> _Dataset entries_
┌────────

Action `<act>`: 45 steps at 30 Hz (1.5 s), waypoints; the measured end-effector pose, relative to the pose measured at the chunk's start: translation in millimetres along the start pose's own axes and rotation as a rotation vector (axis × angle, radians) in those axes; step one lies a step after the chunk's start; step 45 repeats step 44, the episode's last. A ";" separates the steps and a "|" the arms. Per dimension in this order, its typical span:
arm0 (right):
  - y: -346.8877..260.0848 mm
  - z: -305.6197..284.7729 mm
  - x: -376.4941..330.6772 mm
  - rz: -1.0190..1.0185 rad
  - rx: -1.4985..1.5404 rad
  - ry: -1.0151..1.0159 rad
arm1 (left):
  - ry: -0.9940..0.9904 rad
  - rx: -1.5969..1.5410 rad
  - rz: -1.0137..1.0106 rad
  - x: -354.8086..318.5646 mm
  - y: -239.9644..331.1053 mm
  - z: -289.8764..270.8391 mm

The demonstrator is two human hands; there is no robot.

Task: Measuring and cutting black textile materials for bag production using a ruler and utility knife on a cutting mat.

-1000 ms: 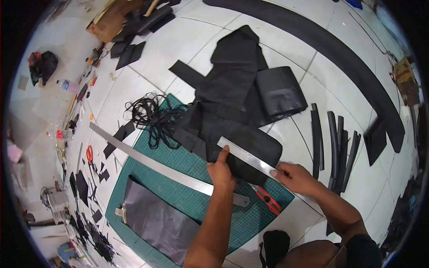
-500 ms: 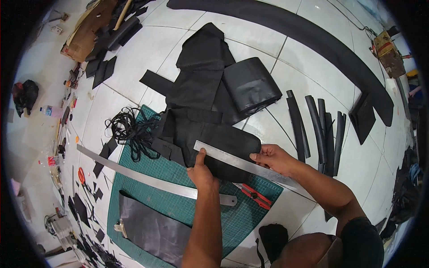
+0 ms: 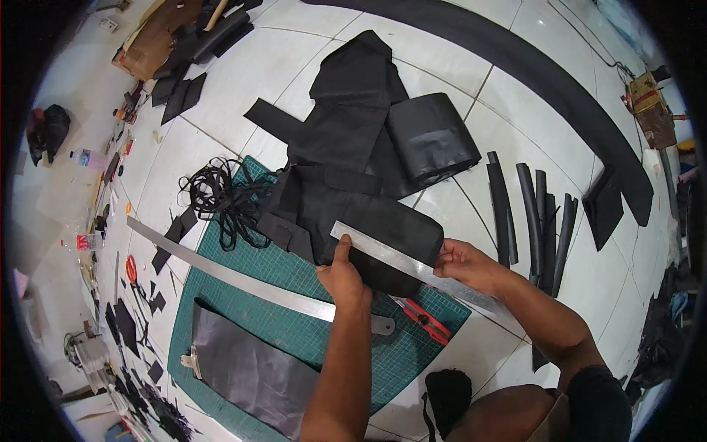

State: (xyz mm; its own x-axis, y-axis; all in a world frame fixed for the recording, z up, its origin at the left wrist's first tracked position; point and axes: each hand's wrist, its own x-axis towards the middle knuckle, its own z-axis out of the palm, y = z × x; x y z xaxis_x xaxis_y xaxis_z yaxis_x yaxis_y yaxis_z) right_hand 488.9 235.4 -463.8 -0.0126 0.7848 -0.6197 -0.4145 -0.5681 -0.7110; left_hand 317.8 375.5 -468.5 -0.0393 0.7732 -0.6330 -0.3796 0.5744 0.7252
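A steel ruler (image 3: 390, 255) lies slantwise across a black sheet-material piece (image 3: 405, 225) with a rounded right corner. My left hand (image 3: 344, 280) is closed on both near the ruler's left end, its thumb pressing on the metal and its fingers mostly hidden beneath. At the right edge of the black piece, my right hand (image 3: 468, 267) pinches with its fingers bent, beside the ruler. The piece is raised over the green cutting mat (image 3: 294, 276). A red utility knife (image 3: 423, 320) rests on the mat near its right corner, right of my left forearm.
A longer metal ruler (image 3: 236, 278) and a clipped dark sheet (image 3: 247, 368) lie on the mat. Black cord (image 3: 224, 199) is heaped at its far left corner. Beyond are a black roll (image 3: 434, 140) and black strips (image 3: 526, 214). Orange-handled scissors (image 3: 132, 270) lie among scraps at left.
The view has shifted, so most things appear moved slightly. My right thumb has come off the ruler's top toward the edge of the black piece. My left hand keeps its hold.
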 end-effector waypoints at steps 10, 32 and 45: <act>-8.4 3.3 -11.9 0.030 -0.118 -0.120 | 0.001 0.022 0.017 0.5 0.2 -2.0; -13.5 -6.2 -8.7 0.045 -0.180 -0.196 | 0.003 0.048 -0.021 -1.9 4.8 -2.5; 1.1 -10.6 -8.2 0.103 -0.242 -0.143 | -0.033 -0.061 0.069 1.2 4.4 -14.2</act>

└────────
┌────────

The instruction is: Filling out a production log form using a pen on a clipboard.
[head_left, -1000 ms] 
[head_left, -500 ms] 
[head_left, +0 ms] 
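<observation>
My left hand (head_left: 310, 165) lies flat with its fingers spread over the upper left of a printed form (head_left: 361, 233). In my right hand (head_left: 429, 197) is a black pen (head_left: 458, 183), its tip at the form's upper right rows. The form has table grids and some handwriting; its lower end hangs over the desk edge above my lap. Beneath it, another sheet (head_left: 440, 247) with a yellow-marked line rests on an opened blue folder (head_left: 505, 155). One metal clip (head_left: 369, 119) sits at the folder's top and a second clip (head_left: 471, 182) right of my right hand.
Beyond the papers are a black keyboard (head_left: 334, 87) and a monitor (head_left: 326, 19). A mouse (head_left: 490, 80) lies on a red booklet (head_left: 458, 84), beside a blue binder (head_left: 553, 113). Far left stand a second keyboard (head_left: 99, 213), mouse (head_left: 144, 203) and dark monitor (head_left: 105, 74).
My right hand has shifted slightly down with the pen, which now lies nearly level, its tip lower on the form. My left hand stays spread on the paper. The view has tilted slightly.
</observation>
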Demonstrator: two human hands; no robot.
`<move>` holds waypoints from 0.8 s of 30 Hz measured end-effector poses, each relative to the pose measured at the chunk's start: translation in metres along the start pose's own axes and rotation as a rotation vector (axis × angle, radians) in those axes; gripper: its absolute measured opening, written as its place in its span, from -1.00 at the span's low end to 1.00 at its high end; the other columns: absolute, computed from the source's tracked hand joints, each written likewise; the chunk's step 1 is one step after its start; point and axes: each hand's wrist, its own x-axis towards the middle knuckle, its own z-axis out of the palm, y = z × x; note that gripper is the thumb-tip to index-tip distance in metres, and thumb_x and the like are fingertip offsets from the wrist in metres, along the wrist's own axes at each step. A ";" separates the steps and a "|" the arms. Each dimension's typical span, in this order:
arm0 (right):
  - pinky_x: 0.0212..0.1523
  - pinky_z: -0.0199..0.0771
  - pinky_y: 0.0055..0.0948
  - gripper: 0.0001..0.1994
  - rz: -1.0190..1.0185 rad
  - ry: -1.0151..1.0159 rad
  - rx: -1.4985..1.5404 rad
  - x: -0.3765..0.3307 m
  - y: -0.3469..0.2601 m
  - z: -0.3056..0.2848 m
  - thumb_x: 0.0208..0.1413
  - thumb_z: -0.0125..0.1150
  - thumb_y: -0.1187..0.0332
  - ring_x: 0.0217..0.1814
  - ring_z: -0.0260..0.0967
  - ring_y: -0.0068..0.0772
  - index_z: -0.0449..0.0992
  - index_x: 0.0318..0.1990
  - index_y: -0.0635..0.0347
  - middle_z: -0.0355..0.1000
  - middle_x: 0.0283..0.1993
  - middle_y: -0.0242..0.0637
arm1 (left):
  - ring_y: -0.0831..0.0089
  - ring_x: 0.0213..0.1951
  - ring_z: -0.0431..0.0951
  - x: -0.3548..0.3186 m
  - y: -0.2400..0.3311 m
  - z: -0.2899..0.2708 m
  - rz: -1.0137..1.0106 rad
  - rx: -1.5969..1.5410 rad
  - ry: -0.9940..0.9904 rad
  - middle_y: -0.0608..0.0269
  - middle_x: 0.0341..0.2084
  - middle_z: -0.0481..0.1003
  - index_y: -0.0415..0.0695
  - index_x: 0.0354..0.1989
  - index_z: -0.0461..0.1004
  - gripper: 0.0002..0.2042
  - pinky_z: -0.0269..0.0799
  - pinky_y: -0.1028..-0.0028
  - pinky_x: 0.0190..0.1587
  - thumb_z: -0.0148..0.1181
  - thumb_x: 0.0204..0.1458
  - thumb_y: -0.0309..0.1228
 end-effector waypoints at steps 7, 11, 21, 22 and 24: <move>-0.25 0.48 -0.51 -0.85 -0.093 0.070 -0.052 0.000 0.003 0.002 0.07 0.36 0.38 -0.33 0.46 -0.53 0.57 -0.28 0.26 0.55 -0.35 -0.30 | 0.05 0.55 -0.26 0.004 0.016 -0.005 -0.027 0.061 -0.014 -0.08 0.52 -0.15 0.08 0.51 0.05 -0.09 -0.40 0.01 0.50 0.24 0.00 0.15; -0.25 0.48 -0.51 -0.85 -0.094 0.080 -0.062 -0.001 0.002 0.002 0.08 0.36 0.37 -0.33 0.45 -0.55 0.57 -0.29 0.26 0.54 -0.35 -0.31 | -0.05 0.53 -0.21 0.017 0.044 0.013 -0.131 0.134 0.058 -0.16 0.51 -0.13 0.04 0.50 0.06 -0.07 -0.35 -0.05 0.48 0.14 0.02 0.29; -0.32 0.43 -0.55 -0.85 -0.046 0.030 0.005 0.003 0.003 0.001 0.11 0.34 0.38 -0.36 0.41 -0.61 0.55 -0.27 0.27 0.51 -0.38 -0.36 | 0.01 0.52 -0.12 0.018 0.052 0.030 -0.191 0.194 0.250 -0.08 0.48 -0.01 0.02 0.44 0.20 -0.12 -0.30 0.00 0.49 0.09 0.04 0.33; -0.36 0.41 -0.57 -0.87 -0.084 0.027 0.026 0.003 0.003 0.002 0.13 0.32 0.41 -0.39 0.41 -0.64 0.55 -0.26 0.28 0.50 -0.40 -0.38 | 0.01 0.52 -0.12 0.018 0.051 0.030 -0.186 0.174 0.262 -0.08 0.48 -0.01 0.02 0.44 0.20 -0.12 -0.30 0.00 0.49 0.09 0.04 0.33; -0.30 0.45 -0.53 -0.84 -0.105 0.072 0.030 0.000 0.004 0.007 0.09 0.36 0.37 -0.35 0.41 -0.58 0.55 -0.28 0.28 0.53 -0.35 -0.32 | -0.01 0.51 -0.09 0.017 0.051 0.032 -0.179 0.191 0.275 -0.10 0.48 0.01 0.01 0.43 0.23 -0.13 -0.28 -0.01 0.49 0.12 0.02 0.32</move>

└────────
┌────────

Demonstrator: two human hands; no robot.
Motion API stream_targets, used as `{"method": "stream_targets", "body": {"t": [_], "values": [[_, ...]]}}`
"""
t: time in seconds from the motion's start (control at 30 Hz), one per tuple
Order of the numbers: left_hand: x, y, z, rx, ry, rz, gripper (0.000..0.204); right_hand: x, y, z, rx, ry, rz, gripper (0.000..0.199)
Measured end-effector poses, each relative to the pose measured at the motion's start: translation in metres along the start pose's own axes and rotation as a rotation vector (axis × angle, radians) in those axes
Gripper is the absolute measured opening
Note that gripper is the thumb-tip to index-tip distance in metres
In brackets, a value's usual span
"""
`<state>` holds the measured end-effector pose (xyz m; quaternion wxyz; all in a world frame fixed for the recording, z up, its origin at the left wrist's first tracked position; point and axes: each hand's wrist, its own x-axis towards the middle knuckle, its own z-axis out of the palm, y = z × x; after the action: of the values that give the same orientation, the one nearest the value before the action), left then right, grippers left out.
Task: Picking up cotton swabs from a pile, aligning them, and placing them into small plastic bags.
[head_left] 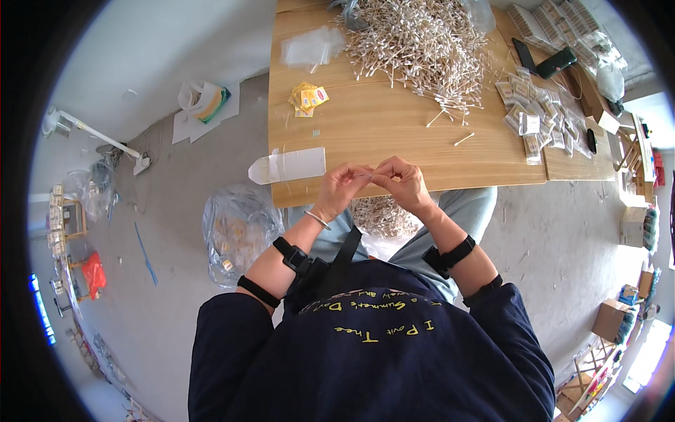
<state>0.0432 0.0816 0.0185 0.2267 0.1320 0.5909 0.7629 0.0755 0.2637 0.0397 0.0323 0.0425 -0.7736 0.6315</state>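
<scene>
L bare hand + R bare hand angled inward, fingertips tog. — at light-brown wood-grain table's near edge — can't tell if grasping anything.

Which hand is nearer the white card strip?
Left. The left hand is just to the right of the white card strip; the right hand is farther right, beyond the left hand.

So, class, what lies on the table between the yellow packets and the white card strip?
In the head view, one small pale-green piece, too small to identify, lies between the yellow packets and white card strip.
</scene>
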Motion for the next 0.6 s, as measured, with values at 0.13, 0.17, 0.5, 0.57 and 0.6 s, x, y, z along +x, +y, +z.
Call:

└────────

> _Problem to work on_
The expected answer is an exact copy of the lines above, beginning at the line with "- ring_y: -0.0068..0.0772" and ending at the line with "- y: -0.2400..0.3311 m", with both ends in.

> _Written answer_
  - ring_y: -0.0068..0.0772
  - index_z: -0.0449..0.0992
  - index_x: 0.0318..0.1990
  - index_y: -0.0635..0.0347
  - middle_z: -0.0355..0.1000
  - middle_x: 0.0283..0.1993
  - middle_y: -0.0242..0.0637
arm1 (left):
  - ring_y: -0.0831..0.0089
  - ring_x: 0.0213..0.1951
  - ring_z: -0.0431..0.0951
  - x: -0.3548..0.3186 m
  - y: -0.2400..0.3311 m

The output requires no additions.